**WORK REQUEST:** The expected output is the first line of the data below and every line after it, up to and including the line containing "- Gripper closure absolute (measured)", each reproduced exactly.

--- DATASET RECORDS Enclosed Below ---

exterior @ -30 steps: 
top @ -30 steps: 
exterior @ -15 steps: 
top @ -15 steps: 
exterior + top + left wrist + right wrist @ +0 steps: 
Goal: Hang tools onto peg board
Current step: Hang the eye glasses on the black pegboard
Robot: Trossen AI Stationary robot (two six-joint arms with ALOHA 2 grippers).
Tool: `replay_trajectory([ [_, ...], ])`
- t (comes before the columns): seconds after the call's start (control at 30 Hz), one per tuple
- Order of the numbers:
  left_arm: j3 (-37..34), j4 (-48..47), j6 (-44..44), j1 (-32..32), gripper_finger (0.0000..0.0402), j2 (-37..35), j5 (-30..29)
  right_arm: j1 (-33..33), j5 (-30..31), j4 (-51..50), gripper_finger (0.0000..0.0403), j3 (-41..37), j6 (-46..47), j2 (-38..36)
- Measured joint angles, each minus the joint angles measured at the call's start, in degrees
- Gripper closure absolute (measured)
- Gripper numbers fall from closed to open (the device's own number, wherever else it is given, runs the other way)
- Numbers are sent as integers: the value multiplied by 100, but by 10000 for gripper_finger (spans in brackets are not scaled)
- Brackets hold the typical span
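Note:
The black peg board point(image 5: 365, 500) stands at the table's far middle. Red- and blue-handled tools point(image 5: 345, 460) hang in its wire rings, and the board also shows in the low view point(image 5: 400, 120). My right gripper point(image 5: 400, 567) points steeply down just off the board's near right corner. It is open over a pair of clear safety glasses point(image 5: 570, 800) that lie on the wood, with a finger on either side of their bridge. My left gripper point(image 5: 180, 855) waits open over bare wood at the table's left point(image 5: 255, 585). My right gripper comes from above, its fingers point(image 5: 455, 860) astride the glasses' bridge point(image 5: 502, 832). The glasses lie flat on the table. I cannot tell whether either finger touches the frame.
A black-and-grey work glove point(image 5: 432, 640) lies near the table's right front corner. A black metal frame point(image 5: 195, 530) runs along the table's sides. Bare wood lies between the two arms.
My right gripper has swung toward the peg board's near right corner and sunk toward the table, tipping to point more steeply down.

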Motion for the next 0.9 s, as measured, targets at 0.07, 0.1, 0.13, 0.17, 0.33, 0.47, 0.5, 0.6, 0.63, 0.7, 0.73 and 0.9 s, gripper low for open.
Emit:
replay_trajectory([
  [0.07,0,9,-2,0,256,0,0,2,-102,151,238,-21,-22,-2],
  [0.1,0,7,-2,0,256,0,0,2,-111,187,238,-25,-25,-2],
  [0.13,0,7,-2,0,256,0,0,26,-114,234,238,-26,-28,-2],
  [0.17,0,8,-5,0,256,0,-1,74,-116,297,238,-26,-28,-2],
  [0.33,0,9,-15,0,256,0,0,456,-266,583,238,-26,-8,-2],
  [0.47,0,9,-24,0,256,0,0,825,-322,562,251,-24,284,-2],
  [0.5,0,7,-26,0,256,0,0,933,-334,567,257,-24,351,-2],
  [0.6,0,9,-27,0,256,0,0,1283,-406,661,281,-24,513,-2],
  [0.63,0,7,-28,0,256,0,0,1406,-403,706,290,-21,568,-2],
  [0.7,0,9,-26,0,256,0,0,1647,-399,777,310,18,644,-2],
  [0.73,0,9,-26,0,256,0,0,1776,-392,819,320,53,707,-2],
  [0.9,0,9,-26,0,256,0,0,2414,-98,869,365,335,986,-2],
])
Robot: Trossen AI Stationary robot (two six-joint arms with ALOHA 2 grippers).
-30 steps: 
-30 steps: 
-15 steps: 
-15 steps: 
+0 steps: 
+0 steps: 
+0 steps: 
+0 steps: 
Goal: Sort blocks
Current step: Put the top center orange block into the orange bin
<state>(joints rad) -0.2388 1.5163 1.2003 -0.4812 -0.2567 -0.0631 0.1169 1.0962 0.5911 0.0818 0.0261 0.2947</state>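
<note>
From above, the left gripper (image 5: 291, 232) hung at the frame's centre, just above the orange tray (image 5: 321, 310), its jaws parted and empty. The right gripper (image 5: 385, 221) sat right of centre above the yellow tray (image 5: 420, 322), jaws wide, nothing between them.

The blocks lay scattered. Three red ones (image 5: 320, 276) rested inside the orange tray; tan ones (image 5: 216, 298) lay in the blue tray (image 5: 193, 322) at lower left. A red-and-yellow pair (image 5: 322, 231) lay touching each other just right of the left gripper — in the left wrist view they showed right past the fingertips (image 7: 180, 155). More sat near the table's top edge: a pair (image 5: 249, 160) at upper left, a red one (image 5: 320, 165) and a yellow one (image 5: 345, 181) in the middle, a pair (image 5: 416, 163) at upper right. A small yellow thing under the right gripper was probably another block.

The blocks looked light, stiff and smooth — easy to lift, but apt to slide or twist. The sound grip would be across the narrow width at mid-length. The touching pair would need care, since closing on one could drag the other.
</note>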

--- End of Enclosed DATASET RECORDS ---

**OUTPUT:**
exterior @ -30 steps: 
top @ -30 steps: 
exterior @ -15 steps: 
top @ -15 steps: 
exterior + top + left wrist + right wrist @ +0 steps: 
Goal: Hang tools onto peg board
Current step: Hang the eye glasses on the black pegboard
Robot: Trossen AI Stationary robot (two six-joint arms with ALOHA 2 grippers).
Tool: `replay_trajectory([ [_, ...], ])`
- t (comes before the columns): seconds after the call's start (control at 30 Hz), one per tuple
- Order of the numbers:
  left_arm: j3 (-37..34), j4 (-48..47), j6 (-44..44), j1 (-32..32), gripper_finger (0.0000..0.0402), j2 (-37..35), j5 (-30..29)
  right_arm: j1 (-33..33), j5 (-30..31), j4 (-51..50), gripper_finger (0.0000..0.0403), j3 (-41..37), j6 (-46..47), j2 (-38..36)
- Measured joint angles, each minus the joint angles measured at the call's start, in degrees
- Gripper closure absolute (measured)

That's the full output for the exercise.